第38話「グロックの選択」
工事初日の朝。大時計の地下。管理室。
四人が管理室の前に立った。扉が——開いていた。いつもは閉まっていた扉が。
中から蒸気灯の光が漏れている。そして——匂いが変わっていた。いつもの油と埃と計器の金属の匂いに——石鹸の匂いが混じっている。
グロックが立っていた。いつもの椅子ではなく。立って。背筋が——伸びていた。五十年分の重さで曲がっていた背中が——今朝は、伸びていた。
そして——身なりが違った。いつもの革エプロンは同じだが、シャツが新しい。皺がない。白い。五十年間同じ服を着ていたわけではないだろうが——ベルが見た中で最もきれいなシャツだった。
管理室の壁——名前が刻まれた壁の前に、白い花が一輪置かれていた。どこから持ってきたのかわからない。地下に花はない。地上から——持ってきたのだろう。名前の壁の前に。
グロックが管理室の奥の壁に向かった。
壁の奥に管理石がある。大時計の中枢制御装置。千年前にアルト・マイスターが設置した、ヴェヒターのプログラムを格納している石。管理者だけが触れる石。
グロックは五十年間——一度も触れなかった。先代が触れて失敗したのを見たから。壁に手を当てることすら——避けてきた。
今日、触れる。
「お前たち。見ていろ」
両手を壁に当てた。目を閉じた。
老人の手が——震えていた。しかし壁に触れた瞬間——震えが止まった。壁が応えたのだ。千年前の石が、管理者の手を認識した。五十年間触れなかった手を——拒まなかった。
老人の手から——光が漏れ始めた。壁が光った。白い光。ヴェヒターと同じ白。グロックの手から壁面に光が流れ込んでいく。管理者権限。五十年間一度も使わなかった権限。
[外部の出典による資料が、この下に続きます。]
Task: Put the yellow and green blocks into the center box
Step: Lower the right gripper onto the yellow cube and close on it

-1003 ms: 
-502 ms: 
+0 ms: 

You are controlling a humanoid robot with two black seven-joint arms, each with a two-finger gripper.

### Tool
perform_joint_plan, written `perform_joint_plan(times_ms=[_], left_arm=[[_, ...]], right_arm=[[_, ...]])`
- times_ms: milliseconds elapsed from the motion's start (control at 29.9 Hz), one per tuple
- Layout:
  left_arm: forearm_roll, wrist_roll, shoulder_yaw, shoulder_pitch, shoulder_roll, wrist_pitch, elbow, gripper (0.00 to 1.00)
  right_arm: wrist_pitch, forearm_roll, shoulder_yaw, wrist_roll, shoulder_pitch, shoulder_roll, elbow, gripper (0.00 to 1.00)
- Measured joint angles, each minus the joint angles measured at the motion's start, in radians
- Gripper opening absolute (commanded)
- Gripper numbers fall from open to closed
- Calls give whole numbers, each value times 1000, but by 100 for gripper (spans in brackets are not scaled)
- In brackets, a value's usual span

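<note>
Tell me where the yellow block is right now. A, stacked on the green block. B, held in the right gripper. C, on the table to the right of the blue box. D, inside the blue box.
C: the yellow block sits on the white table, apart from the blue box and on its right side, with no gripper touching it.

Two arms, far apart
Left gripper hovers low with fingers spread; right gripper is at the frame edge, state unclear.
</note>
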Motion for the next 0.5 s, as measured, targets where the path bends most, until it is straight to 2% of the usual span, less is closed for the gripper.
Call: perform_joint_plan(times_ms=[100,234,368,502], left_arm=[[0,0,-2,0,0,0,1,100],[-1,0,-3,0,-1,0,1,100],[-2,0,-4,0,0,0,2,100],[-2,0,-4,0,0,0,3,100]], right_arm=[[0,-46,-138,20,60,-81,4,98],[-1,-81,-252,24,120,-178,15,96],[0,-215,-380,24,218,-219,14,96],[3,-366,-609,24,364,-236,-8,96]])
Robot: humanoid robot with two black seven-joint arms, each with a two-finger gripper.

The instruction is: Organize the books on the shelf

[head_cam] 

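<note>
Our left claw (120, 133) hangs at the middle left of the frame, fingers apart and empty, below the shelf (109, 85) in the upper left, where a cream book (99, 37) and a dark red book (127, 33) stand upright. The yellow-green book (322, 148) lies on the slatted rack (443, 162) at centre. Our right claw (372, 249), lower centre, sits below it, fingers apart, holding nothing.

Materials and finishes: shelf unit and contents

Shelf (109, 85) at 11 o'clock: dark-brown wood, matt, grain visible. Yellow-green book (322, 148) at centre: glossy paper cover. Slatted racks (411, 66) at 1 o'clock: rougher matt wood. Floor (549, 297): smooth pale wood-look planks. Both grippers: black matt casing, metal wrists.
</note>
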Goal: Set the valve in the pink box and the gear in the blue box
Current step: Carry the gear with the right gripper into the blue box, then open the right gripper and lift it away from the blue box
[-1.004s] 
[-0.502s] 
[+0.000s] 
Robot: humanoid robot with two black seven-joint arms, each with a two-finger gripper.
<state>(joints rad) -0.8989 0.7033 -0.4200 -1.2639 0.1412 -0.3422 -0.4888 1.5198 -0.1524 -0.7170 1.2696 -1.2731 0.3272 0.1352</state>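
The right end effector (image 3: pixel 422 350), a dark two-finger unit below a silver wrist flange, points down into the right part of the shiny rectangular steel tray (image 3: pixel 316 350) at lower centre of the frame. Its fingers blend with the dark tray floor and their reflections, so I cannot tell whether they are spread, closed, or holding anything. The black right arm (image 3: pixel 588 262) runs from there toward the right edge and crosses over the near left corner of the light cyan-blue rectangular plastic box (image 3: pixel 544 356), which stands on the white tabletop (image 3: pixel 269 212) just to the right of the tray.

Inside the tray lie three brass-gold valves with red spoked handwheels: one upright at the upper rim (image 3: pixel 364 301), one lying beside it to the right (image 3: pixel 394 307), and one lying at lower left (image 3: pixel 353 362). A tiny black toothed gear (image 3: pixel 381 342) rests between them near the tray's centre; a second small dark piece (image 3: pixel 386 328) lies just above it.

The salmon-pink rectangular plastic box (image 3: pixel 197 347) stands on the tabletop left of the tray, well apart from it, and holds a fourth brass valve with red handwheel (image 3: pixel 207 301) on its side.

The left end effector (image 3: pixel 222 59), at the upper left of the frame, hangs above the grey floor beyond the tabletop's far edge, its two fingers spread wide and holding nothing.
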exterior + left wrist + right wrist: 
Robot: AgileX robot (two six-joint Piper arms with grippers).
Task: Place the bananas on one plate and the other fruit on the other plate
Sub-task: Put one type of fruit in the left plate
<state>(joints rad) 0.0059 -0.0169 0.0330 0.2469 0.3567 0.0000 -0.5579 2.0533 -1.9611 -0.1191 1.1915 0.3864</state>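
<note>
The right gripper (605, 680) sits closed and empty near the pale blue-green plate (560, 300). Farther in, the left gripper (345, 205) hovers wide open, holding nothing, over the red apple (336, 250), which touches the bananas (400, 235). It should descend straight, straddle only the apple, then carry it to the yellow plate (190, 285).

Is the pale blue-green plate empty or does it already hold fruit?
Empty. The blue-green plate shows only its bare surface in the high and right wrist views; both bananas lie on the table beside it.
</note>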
石壁の一つ一つに——白い光の文字が浮かび上がった。千年前の古語。プログラムの言語。文字が壁面を流れていく。川のように。歯車のように回りながら。
カリンが息を呑んだ。「千年前の古語——全部読める——」
「『守護対象:大時計の全構造。変化の排除。千年前の状態を維持』」
グロックが読み上げた。現在のプログラム。千年間変わらなかった指示。
「これを——書き換える」
指が壁面の文字に触れた。一字ずつ。光の文字が書き換えられていく。
「『守護対象:大時計の機能。最適状態の維持。構造の変更を——許可する』」
変更を許可する。千年間「変化を排除する」と書かれていたプログラムが——変わった。
壁面の光が——白から金色に変わった。グロックの手から——金色の光が流れ出している。管理者の光。ギアの光と同じ金色。
「……儂の光も——金色だったか」
五十年間、一度も光らせなかった手。管理者の手。——金色に光っている。
プログラムの更新が完了した。グロックの手が震えていた。しかし——顔は穏やかだった。
「ヴェヒターは——もうお前たちを排除しない。しかし工事が大時計を壊すと判断したら——再び排除に動く。慎重にやれ」
「はい」
「もう一つ」
グロックが——椅子を蹴った。五十年間座り続けた椅子を。
「儂も——手伝う。五十年間計器を読んできた。大時計の癖を知っとる。工事のタイミングを教えられる」
五人になった。ベル。ルスト。フェーダー。カリン。グロック。——そしてギア。
「行くぞ。——心臓部に」
グロックが先に立った。螺旋階段を降りていく。足音が——いつもより力強かった。
しかし今日は——直すために降りる。
ギアの翅が橙色に変わった。「ジャミング。中型。心臓部の入口」
グロックが足を止めた。振り返った。
「お前たち——倒せるな」
疑問ではなかった。確認だった。
「倒します」
ベルが変身した。ギアシールが石段に展開した。金色の光が螺旋を照らした。
「ロードアウト——アイアン・ブート! 魔法少女アイアン・ベル——起動!」
フェーダーの逆位相。ルストのハンマー。カリンの指示。
「ギアシフト——フォーティファイブ!」
金色の光。一発。崩壊。金色の粒子が螺旋階段を昇っていった。
管理室の前を通った。グロックが扉の隙間から見ていた。金色の粒子が——グロックの白い髪に降りかかった。
グロックが——微かに笑った。五十年ぶりの——管理者の笑み。